DATA BLOCK —
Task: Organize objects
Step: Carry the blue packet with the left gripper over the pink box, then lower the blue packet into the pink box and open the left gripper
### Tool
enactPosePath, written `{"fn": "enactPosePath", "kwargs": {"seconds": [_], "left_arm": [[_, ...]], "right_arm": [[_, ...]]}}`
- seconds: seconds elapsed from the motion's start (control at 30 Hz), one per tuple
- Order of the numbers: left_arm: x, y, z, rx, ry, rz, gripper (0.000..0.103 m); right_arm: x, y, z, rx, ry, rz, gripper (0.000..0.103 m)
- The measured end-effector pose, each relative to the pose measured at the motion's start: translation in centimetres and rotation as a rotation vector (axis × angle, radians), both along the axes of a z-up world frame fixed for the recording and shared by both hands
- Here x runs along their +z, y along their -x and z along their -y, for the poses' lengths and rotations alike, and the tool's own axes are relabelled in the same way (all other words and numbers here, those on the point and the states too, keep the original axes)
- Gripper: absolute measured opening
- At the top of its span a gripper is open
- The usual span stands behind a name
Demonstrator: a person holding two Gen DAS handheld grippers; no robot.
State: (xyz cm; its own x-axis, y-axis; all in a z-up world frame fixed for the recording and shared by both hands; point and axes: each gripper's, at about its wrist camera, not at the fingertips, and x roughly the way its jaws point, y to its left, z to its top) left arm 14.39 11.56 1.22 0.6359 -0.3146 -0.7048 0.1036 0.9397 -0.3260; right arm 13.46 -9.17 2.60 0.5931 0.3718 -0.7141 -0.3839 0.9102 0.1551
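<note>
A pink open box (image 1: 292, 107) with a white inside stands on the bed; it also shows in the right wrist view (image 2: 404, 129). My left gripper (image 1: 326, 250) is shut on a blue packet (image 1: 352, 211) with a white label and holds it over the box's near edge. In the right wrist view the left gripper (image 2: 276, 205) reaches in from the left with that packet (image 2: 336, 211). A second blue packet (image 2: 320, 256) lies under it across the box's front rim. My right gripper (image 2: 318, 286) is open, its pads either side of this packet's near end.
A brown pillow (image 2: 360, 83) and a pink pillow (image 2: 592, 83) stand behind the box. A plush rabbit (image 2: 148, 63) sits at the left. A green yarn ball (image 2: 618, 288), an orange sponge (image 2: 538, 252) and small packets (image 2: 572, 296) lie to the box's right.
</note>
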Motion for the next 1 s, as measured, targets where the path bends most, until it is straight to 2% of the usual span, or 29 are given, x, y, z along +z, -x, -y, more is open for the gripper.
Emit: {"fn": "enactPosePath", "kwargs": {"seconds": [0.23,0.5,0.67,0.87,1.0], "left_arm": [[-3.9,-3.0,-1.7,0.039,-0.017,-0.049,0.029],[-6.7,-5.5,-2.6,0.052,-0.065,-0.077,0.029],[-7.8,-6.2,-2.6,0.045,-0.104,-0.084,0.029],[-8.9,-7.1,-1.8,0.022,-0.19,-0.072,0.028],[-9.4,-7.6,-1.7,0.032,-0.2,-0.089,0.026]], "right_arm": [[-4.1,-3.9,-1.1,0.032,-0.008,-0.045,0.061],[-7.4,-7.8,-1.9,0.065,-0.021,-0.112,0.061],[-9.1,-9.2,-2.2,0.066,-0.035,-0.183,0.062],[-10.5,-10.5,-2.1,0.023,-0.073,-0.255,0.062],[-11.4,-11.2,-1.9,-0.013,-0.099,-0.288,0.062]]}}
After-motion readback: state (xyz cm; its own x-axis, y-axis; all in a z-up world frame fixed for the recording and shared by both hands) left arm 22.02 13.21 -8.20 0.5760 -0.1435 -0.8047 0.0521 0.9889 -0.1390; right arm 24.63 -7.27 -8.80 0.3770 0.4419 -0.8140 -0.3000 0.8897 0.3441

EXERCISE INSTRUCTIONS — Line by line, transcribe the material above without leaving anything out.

SOLUTION —
Task: Organize objects
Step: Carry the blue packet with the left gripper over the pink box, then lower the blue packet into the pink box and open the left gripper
### Tool
enactPosePath, written `{"fn": "enactPosePath", "kwargs": {"seconds": [_], "left_arm": [[_, ...]], "right_arm": [[_, ...]]}}`
- seconds: seconds elapsed from the motion's start (control at 30 Hz), one per tuple
- Order of the numbers: left_arm: x, y, z, rx, ry, rz, gripper (0.000..0.103 m); right_arm: x, y, z, rx, ry, rz, gripper (0.000..0.103 m)
- The measured end-effector pose, each relative to the pose measured at the motion's start: translation in centimetres and rotation as a rotation vector (axis × angle, radians), both along the axes of a z-up world frame fixed for the recording and shared by both hands
- Here x runs along their +z, y along their -x and z along their -y, for the poses' lengths and rotations alike, and the tool's own axes are relabelled in the same way (all other words and numbers here, those on the point and the states too, keep the original axes)
- Gripper: absolute measured opening
- At the top of its span a gripper is open
- The usual span stands behind a name
Demonstrator: a person holding two Gen DAS handheld grippers; no robot.
State: (xyz cm; its own x-axis, y-axis; all in a z-up world frame fixed for the recording and shared by both hands; point and axes: each gripper's, at about its wrist camera, not at the fingertips, and x roughly the way its jaws point, y to its left, z to its top) left arm 14.39 11.56 1.22 0.6359 -0.3146 -0.7048 0.1036 0.9397 -0.3260; right arm 13.46 -9.17 2.60 0.5931 0.3718 -0.7141 -0.3839 0.9102 0.1551
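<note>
A pink open box (image 1: 292, 107) with a white inside stands on the bed; it also shows in the right wrist view (image 2: 404, 129). My left gripper (image 1: 326, 250) is shut on a blue packet (image 1: 352, 211) with a white label and holds it over the box's near edge. In the right wrist view the left gripper (image 2: 276, 205) reaches in from the left with that packet (image 2: 336, 211). A second blue packet (image 2: 320, 256) lies under it across the box's front rim. My right gripper (image 2: 318, 286) is open, its pads either side of this packet's near end.
A brown pillow (image 2: 360, 83) and a pink pillow (image 2: 592, 83) stand behind the box. A plush rabbit (image 2: 148, 63) sits at the left. A green yarn ball (image 2: 618, 288), an orange sponge (image 2: 538, 252) and small packets (image 2: 572, 296) lie to the box's right.
</note>
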Motion for the next 1 s, as measured, targets where the path bends most, until it is straight to 2% of the usual span, or 29 are given, x, y, z along +z, -x, -y, more is open for the gripper.
Emit: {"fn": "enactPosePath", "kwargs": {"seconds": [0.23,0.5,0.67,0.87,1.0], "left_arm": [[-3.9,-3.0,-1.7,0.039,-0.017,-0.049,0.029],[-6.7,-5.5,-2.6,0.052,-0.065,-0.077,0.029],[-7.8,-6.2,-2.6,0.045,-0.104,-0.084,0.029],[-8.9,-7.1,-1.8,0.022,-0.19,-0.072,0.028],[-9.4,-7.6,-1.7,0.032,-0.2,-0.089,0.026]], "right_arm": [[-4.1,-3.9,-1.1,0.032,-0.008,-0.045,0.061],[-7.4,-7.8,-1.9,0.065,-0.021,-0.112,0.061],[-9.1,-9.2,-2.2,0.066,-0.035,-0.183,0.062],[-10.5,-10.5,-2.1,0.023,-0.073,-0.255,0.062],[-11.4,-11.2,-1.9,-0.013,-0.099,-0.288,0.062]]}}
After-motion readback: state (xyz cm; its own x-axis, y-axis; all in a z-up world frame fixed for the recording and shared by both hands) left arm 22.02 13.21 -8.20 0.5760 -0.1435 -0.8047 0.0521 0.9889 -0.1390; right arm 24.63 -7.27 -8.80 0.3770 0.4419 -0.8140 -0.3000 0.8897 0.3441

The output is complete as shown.